→ **Input data**:

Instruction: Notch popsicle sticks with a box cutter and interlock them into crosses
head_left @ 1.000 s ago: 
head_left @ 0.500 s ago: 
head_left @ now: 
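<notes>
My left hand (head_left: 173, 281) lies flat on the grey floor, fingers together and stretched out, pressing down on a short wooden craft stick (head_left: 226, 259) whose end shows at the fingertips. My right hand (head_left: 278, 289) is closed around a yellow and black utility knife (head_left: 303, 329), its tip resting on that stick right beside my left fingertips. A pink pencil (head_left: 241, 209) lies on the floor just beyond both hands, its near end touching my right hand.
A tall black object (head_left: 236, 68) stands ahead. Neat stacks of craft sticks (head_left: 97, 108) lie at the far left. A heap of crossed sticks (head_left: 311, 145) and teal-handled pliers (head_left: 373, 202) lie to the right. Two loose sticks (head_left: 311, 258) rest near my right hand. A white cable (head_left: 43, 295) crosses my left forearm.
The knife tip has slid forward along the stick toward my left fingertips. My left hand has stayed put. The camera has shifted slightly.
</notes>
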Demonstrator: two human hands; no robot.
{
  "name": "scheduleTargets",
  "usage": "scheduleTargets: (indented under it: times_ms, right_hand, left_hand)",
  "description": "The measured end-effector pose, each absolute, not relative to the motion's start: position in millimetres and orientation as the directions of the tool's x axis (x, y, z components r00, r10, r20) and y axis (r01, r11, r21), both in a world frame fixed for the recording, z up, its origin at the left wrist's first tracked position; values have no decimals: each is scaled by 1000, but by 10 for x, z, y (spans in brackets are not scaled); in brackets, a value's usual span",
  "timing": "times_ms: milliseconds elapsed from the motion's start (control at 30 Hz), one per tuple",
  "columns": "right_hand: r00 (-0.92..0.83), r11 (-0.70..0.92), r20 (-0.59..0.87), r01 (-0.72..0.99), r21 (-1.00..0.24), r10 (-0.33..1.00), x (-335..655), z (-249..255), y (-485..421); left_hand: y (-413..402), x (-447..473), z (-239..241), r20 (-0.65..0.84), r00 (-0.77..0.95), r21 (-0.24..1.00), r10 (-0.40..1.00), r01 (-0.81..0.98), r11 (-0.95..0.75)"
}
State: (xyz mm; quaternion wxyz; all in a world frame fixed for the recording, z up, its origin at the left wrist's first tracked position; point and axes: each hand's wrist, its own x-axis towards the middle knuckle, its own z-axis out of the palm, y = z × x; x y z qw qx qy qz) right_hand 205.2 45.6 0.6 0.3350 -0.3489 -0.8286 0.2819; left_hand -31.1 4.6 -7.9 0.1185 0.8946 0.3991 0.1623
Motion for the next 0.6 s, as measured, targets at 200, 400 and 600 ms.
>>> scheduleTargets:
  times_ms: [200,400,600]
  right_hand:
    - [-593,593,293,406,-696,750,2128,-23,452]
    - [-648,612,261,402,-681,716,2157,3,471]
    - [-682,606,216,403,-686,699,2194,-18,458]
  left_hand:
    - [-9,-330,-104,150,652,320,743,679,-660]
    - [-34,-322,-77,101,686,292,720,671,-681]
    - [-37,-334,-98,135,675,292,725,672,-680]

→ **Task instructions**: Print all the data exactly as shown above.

→ **Exercise response**:
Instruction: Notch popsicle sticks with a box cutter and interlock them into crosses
head_left @ 1.000 s ago: 
head_left @ 0.500 s ago: 
head_left @ now: 
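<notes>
My left hand (head_left: 173, 281) lies flat on the grey floor, fingers together and stretched out, pressing down on a short wooden craft stick (head_left: 226, 259) whose end shows at the fingertips. My right hand (head_left: 278, 289) is closed around a yellow and black utility knife (head_left: 303, 329), its tip resting on that stick right beside my left fingertips. A pink pencil (head_left: 241, 209) lies on the floor just beyond both hands, its near end touching my right hand.
A tall black object (head_left: 236, 68) stands ahead. Neat stacks of craft sticks (head_left: 97, 108) lie at the far left. A heap of crossed sticks (head_left: 311, 145) and teal-handled pliers (head_left: 373, 202) lie to the right. Two loose sticks (head_left: 311, 258) rest near my right hand. A white cable (head_left: 43, 295) crosses my left forearm.
The knife tip has slid forward along the stick toward my left fingertips. My left hand has stayed put. The camera has shifted slightly.
</notes>
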Demonstrator: two human hands; no robot.
{
  "name": "scheduleTargets",
  "usage": "scheduleTargets: (indented under it: times_ms, right_hand, left_hand)",
  "description": "The measured end-effector pose, each absolute, not relative to the motion's start: position in millimetres and orientation as the directions of the tool's x axis (x, y, z components r00, r10, r20) and y axis (r01, r11, r21), both in a world frame fixed for the recording, z up, its origin at the left wrist's first tracked position; values have no decimals: each is scaled by 1000, but by 10 for x, z, y (spans in brackets are not scaled); in brackets, a value's usual span",
  "timing": "times_ms: milliseconds elapsed from the motion's start (control at 30 Hz), one per tuple",
  "columns": "right_hand: r00 (-0.92..0.83), r11 (-0.70..0.92), r20 (-0.59..0.87), r01 (-0.72..0.99), r21 (-1.00..0.24), r10 (-0.33..1.00), x (-335..655), z (-249..255), y (-485..421); left_hand: y (-413..402), x (-447..473), z (-239..241), r20 (-0.65..0.84), r00 (-0.77..0.95), r21 (-0.24..1.00), r10 (-0.40..1.00), r01 (-0.81..0.98), r11 (-0.95..0.75)"
}
State: (xyz mm; quaternion wxyz; all in a world frame fixed for the recording, z up, its origin at the left wrist's first tracked position; point and axes: each hand's wrist, its own x-axis towards the middle knuckle, its own z-axis out of the palm, y = z × x; x y z qw qx qy qz) right_hand 205.2 45.6 0.6 0.3350 -0.3489 -0.8286 0.2819; left_hand -31.1 4.6 -7.9 0.1185 0.8946 0.3991 0.1623
Motion for the next 0.6 s, as measured, targets at 200, 400 and 600 ms.
>>> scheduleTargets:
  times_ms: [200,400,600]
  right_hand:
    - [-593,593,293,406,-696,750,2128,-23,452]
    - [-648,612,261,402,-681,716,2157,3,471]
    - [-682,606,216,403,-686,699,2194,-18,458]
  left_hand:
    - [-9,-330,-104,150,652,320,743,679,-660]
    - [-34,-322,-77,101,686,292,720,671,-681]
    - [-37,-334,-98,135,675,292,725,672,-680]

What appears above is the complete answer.